Start of Input data

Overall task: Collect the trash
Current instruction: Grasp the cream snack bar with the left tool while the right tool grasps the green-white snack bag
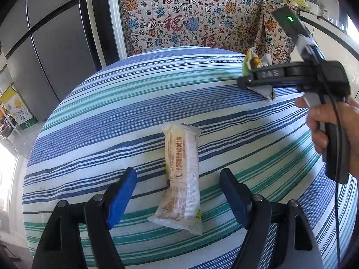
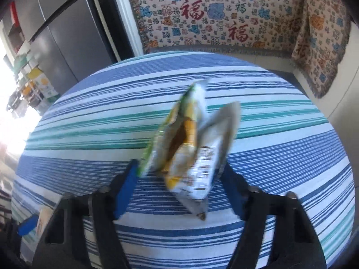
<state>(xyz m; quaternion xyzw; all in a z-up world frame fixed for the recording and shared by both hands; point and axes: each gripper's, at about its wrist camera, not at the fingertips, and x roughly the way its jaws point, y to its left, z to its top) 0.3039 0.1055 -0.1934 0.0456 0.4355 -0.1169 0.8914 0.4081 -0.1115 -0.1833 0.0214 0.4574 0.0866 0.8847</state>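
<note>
Right gripper (image 2: pixel 179 172) pinches a crumpled snack wrapper (image 2: pixel 190 143) above the striped tablecloth (image 2: pixel 280 157). Left gripper (image 1: pixel 178 179), jaws apart, straddles a white packet (image 1: pixel 182 177) lying flat; patterned throw (image 1: pixel 190 15) behind.

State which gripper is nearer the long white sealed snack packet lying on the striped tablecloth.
Left. The left gripper straddles the white snack packet, open; the right gripper is farther away, with a crumpled green-yellow wrapper between its fingers.

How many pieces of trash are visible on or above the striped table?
2. A white wrapper lies on the tablecloth between the open left gripper's fingers. A torn green-yellow packet is between the right gripper's fingers. Others may be hidden.
</note>
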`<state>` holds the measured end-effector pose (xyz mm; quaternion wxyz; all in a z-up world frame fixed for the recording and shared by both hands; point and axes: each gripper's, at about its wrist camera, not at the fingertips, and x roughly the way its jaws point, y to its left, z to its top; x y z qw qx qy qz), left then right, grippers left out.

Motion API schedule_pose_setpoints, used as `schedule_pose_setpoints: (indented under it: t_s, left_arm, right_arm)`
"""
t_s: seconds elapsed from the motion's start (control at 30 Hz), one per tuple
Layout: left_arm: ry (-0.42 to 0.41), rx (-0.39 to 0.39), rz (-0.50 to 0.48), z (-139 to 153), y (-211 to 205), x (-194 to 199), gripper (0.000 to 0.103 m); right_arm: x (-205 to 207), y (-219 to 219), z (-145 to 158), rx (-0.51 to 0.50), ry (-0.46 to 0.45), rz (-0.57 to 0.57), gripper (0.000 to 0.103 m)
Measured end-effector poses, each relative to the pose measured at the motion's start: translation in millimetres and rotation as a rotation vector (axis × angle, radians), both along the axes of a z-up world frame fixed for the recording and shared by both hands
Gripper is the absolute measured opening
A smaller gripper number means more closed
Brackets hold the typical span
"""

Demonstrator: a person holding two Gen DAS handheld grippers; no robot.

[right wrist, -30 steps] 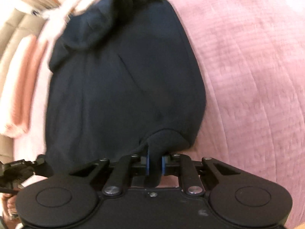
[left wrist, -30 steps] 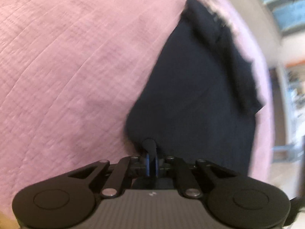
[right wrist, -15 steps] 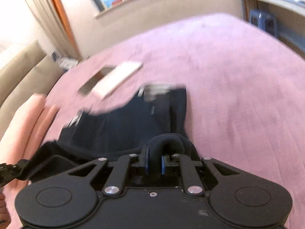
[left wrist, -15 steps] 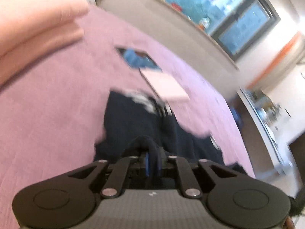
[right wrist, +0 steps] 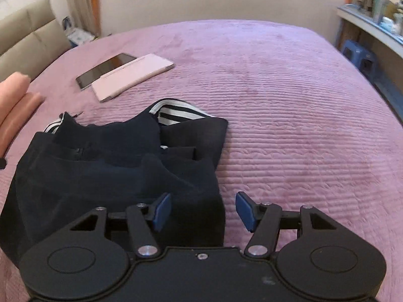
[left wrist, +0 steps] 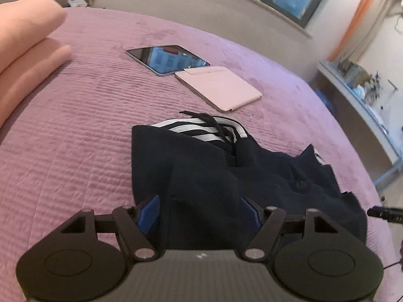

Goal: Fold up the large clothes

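Change vs earlier: both grippers were pinched on dark cloth; jaws have just been opening on both sides, cloth let go. Garment was spread flat, now lies doubled over w/ waistband on the far side.
Garment: dark navy trousers (left wrist: 226, 176) folded on the pink bedspread (left wrist: 75, 151); striped black/white waistband (left wrist: 199, 128) and black drawstring (left wrist: 214, 123) at far edge.
Garment vs left gripper: left gripper (left wrist: 201, 211) jaws wide apart, straddling near fold of trousers; cloth lies between the blue pads (left wrist: 148, 211), pads not pressing on it. Nothing held.
Garment vs right gripper: right gripper (right wrist: 204, 211) jaws wide apart at near right corner of trousers (right wrist: 113, 176); left pad over cloth, right pad over bare bedspread (right wrist: 302, 125). Nothing held.
Beyond garment: tablet (left wrist: 166, 59), screen up, and pink case (left wrist: 219, 88) lie touching each other, farther up the bed, apart from waistband.
Left side: peach folded bedding (left wrist: 25, 50) at bed edge.
Surrounds: beige headboard (right wrist: 27, 40); window sill, shelf w/ clutter (right wrist: 377, 15) on right, blue stool (right wrist: 357, 55) below it.
Containers: none discernible on bed.
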<state>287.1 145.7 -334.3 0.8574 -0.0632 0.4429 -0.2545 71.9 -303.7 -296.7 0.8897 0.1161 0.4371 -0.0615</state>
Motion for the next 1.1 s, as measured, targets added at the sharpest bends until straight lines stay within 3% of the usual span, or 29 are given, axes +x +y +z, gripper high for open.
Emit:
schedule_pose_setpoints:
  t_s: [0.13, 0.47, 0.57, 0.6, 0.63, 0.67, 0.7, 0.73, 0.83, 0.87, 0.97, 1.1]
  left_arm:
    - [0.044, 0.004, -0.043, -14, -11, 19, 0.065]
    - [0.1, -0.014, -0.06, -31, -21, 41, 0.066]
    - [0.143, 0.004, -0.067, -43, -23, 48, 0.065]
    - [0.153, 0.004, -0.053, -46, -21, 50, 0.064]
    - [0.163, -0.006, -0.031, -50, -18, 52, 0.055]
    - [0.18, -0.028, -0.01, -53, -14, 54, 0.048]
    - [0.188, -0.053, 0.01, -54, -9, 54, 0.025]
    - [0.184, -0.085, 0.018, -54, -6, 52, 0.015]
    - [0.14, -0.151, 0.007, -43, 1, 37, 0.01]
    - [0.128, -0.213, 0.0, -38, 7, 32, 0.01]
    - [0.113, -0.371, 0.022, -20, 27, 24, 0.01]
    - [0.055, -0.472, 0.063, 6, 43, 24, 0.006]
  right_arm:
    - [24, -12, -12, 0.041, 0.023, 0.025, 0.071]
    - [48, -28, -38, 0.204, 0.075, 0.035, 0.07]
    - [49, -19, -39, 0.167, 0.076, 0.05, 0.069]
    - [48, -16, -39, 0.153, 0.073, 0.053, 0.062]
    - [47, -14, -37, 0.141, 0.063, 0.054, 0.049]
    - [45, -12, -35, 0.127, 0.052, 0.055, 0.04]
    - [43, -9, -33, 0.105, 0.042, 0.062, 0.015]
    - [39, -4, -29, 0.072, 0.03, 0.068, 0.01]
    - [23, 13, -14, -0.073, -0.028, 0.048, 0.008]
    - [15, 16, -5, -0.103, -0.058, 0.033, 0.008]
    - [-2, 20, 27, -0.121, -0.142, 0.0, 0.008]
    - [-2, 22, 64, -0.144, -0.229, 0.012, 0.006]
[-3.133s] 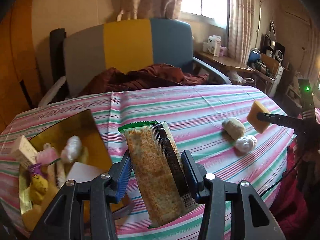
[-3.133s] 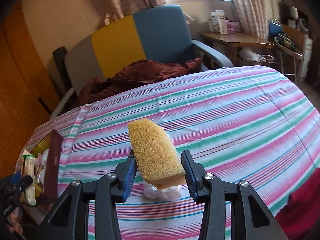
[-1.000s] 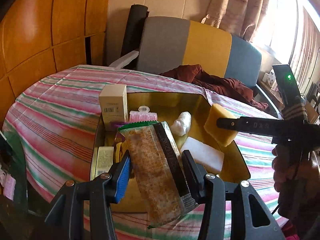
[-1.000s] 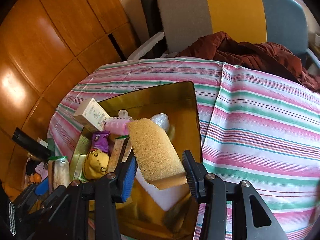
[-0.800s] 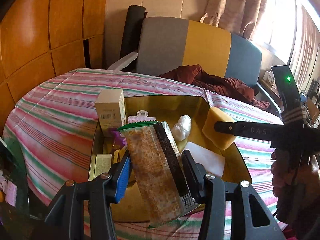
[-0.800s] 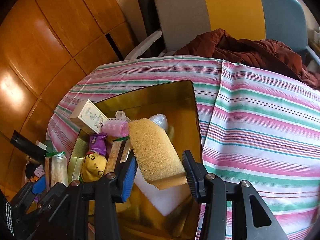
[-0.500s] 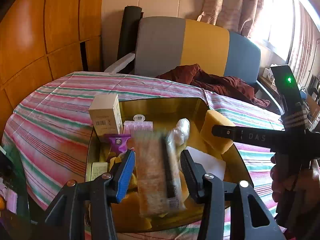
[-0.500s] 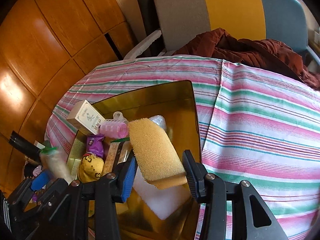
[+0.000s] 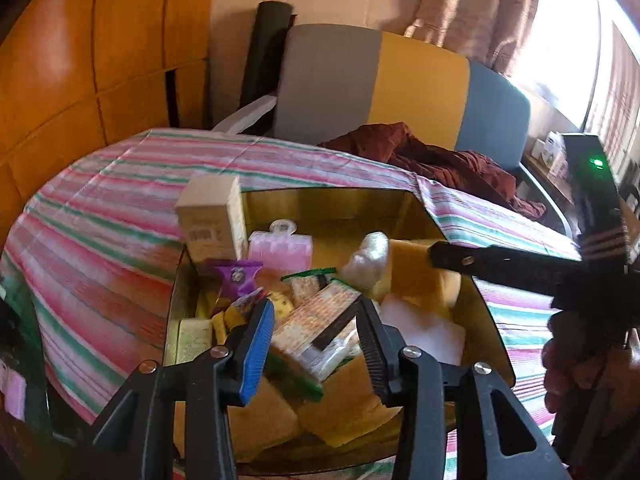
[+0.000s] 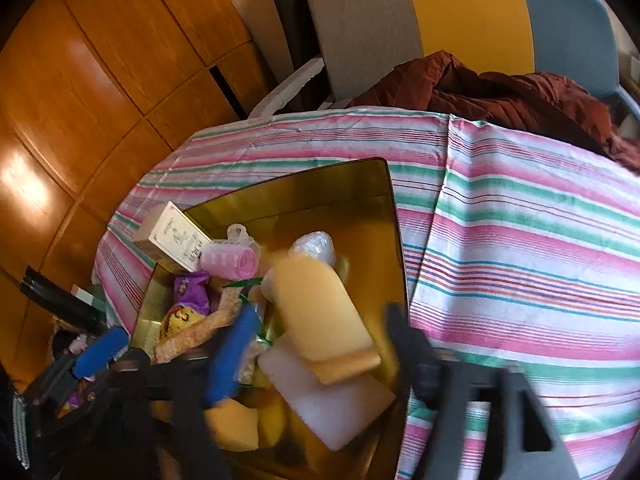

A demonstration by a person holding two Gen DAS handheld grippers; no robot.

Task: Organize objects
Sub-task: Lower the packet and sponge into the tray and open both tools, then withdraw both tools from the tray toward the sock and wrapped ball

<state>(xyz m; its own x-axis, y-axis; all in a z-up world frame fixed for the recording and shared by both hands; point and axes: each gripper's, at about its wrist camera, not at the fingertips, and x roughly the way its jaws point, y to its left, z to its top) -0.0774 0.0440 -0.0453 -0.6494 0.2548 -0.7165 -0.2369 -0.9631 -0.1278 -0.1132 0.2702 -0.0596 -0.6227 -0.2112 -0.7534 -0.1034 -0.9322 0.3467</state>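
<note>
My left gripper (image 9: 316,332) jaws are released; the cracker packet (image 9: 316,330) lies in the gold tray (image 9: 328,208) below. My right gripper (image 10: 320,340) jaws gape around the sponge (image 10: 320,308).

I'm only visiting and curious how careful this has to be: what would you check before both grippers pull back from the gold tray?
1. Left gripper open, not gripping the pack: ok.
2. Pack lying inside the tray: ok.
3. Right gripper open, fingers apart from the sponge: ok.
4. Sponge within the tray, over the white block: ok.
5. Sponge at rest: cannot tell, the right wrist view is blurred.
6. Pack free of the left fingers: cannot tell, it lies between them.
</note>
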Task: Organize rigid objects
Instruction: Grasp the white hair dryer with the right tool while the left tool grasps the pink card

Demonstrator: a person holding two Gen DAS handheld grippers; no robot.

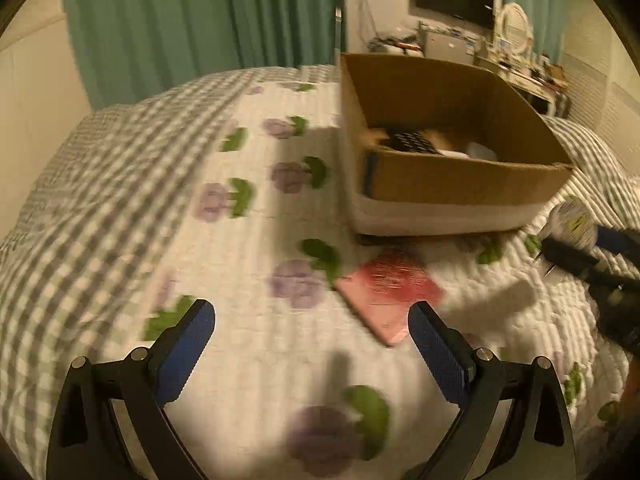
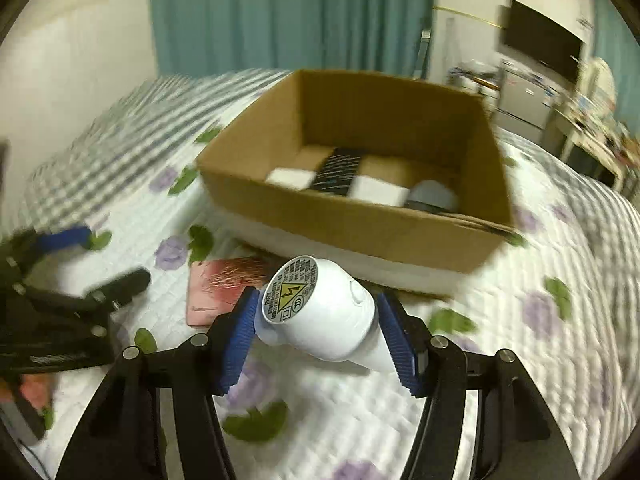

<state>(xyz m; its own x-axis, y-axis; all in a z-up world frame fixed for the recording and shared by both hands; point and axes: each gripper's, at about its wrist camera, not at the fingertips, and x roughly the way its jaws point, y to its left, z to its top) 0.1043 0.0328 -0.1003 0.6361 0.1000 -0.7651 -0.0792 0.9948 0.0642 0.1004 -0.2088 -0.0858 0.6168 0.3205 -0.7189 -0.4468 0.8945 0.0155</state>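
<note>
The left gripper (image 1: 312, 344) was spread wide with nothing between its fingers, over the quilt (image 1: 240, 240) and just short of the pink box (image 1: 390, 292). That flat box lay on the quilt in front of the carton (image 1: 460, 180), near it but not touching, as far as the blur allowed. It was not yet put away, so probably it was the next thing for this gripper.

The carton already held several things: two white blocks (image 2: 291, 178), a dark item (image 2: 340, 170) w/ light print between them, and a grey-white round thing (image 2: 434, 196) at the right. So I judged the task was more than half done, w/ approx. two things left outside.

The right gripper (image 2: 320, 332) was clamped on the white plug (image 2: 324, 316), held above the quilt, in front of the carton's near wall. It was not inside yet; it needed to go up and over the rim.

Writing: the plug's round face had a sticker w/ a yellow triangle and lightning sign, a double-square mark and a ring of small text, too fine to read. The pink box had print on the lid, also unreadable. No brand could be told.
</note>
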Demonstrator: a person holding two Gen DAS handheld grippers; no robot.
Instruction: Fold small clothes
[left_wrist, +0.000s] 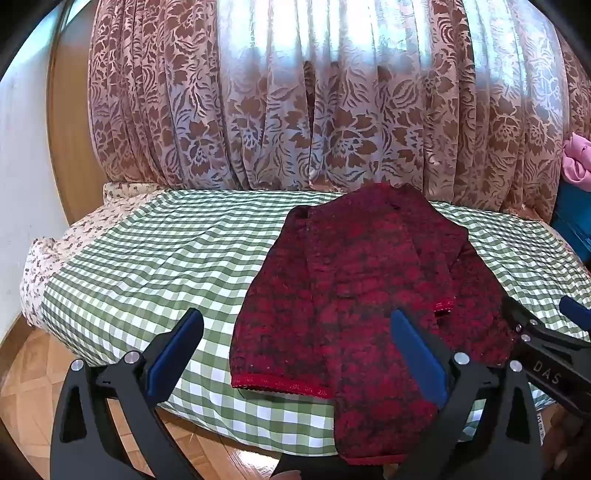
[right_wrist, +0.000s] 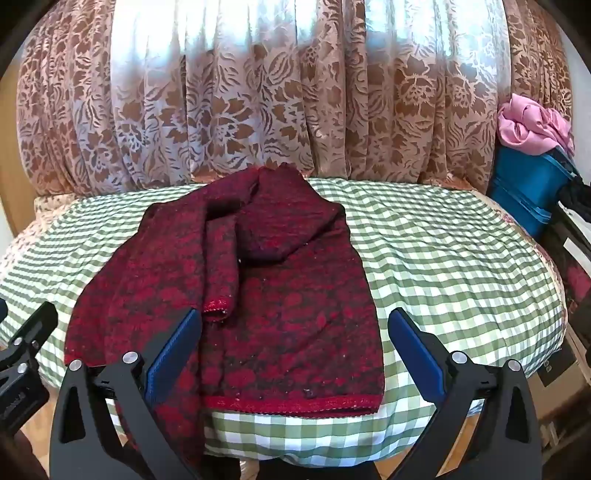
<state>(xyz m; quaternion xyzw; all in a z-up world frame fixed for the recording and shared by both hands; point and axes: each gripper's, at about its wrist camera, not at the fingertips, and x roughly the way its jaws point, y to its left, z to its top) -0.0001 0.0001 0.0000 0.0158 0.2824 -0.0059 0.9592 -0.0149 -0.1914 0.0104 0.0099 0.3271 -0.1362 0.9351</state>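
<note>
A dark red knitted sweater (left_wrist: 354, 280) lies flat on a green-and-white checked bed cover (left_wrist: 155, 258), both sleeves folded in over the body, one long part hanging over the near edge. My left gripper (left_wrist: 295, 328) hovers above the hem's left part, open, nothing between its blue pads. In the right wrist view the sweater (right_wrist: 258, 295) fills the middle of the bed cover (right_wrist: 443, 266). My right gripper (right_wrist: 293, 328) stands open above the hem's right part, empty. The right gripper (left_wrist: 554, 332) shows at the right edge of the left view; the left gripper's finger (right_wrist: 22, 350) shows at the left edge of the right view.
A brown floral curtain (left_wrist: 314, 110) hangs behind the bed. A blue box (right_wrist: 528, 195) with pink cloth (right_wrist: 532, 125) on it stands at the far right. Wooden floor (left_wrist: 26, 373) lies below the bed's near edge. Floral bedding (left_wrist: 48, 254) shows at the left end.
</note>
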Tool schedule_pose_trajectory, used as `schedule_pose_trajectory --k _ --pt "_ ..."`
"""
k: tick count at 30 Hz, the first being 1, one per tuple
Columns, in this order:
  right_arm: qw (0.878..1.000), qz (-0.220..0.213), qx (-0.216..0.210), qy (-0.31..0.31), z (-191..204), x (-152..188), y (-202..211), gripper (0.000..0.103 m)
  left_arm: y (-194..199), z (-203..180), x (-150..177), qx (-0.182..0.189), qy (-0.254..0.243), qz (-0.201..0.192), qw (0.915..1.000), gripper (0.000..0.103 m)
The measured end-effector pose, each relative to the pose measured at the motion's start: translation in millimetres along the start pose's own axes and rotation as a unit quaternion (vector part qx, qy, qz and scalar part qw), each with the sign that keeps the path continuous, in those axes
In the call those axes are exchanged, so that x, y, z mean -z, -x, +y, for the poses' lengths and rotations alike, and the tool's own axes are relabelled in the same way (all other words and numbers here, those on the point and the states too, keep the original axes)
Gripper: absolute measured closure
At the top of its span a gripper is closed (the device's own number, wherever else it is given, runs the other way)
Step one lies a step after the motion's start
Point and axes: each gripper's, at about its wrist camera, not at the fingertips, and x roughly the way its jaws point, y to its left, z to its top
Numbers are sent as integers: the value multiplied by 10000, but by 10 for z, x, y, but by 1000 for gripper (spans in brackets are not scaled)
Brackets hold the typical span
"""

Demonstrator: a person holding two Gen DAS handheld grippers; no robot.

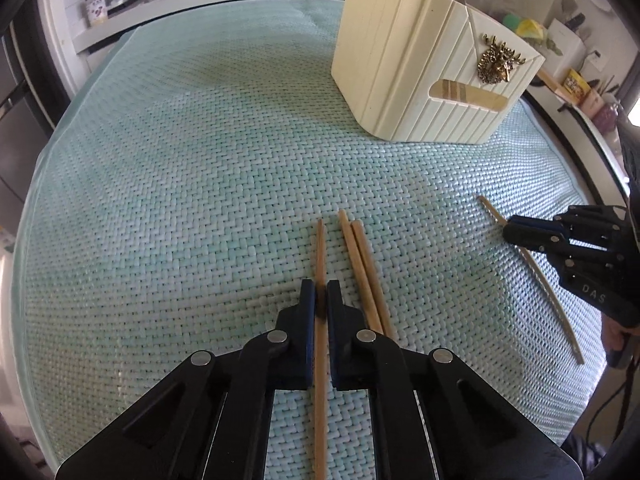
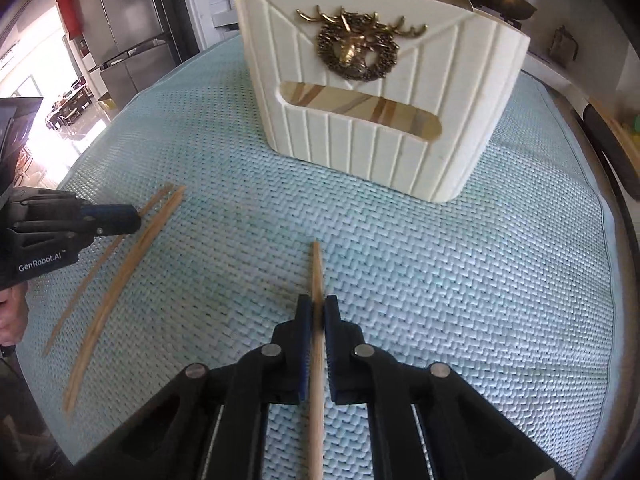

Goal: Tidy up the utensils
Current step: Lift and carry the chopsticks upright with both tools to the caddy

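Note:
My left gripper is shut on a wooden chopstick low over the woven mat. Two more chopsticks lie side by side just right of it. My right gripper is shut on another wooden chopstick that points toward the cream utensil holder. The holder with a gold deer emblem stands upright at the far side and holds several wooden utensils. In the left wrist view the right gripper shows at the right with its chopstick. In the right wrist view the left gripper shows at the left.
A pale green woven mat covers the table. Jars and kitchen clutter stand on the counter behind. A steel fridge stands far left in the right wrist view. A person's hand holds the left gripper.

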Motion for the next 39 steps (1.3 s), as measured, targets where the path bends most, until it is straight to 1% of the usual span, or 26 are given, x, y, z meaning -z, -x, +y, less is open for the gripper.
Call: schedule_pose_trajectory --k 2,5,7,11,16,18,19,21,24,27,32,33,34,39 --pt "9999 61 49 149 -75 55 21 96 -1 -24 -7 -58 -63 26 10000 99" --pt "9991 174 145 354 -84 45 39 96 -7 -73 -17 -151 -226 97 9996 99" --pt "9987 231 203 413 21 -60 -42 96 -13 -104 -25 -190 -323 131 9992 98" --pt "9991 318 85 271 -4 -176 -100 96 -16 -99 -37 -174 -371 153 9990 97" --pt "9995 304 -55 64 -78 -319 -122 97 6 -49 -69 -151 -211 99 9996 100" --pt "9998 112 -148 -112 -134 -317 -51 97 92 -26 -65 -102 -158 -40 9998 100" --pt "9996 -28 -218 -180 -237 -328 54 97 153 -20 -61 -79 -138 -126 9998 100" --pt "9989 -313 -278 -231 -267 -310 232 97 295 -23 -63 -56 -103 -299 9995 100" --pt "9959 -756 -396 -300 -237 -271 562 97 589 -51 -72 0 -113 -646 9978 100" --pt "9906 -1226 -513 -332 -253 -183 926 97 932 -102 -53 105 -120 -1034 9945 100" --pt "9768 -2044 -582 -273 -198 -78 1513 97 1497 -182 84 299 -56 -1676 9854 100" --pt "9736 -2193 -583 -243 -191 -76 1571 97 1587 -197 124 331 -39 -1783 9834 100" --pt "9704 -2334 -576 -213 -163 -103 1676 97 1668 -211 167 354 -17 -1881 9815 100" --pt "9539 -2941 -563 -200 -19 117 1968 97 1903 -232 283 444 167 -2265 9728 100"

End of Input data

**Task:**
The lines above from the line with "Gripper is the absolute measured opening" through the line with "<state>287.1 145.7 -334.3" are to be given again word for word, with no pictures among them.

**Answer to this exercise:**
Gripper is the absolute measured opening
A smaller gripper number means more closed
Brackets hold the typical span
"""

Demonstrator: a person holding two Gen DAS handheld grippers; no robot.

[right wrist, -30 steps] 
[left wrist, -30 steps] 
[right wrist, -15 steps] 
[left wrist, -15 steps] 
[right wrist, +0 steps] 
[left wrist, +0 steps] 

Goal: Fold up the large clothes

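Change vs earlier: both grippers were pinched on dark cloth; jaws have just been opening on both sides, cloth let go. Garment was spread flat, now lies doubled over w/ waistband on the far side.
Garment: dark navy trousers (left wrist: 226, 176) folded on the pink bedspread (left wrist: 75, 151); striped black/white waistband (left wrist: 199, 128) and black drawstring (left wrist: 214, 123) at far edge.
Garment vs left gripper: left gripper (left wrist: 201, 211) jaws wide apart, straddling near fold of trousers; cloth lies between the blue pads (left wrist: 148, 211), pads not pressing on it. Nothing held.
Garment vs right gripper: right gripper (right wrist: 204, 211) jaws wide apart at near right corner of trousers (right wrist: 113, 176); left pad over cloth, right pad over bare bedspread (right wrist: 302, 125). Nothing held.
Beyond garment: tablet (left wrist: 166, 59), screen up, and pink case (left wrist: 219, 88) lie touching each other, farther up the bed, apart from waistband.
Left side: peach folded bedding (left wrist: 25, 50) at bed edge.
Surrounds: beige headboard (right wrist: 27, 40); window sill, shelf w/ clutter (right wrist: 377, 15) on right, blue stool (right wrist: 357, 55) below it.
Containers: none discernible on bed.
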<state>287.1 145.7 -334.3 0.8574 -0.0632 0.4429 -0.2545 71.9 -303.7 -296.7 0.8897 0.1161 0.4371 -0.0615</state>

The reply is now complete.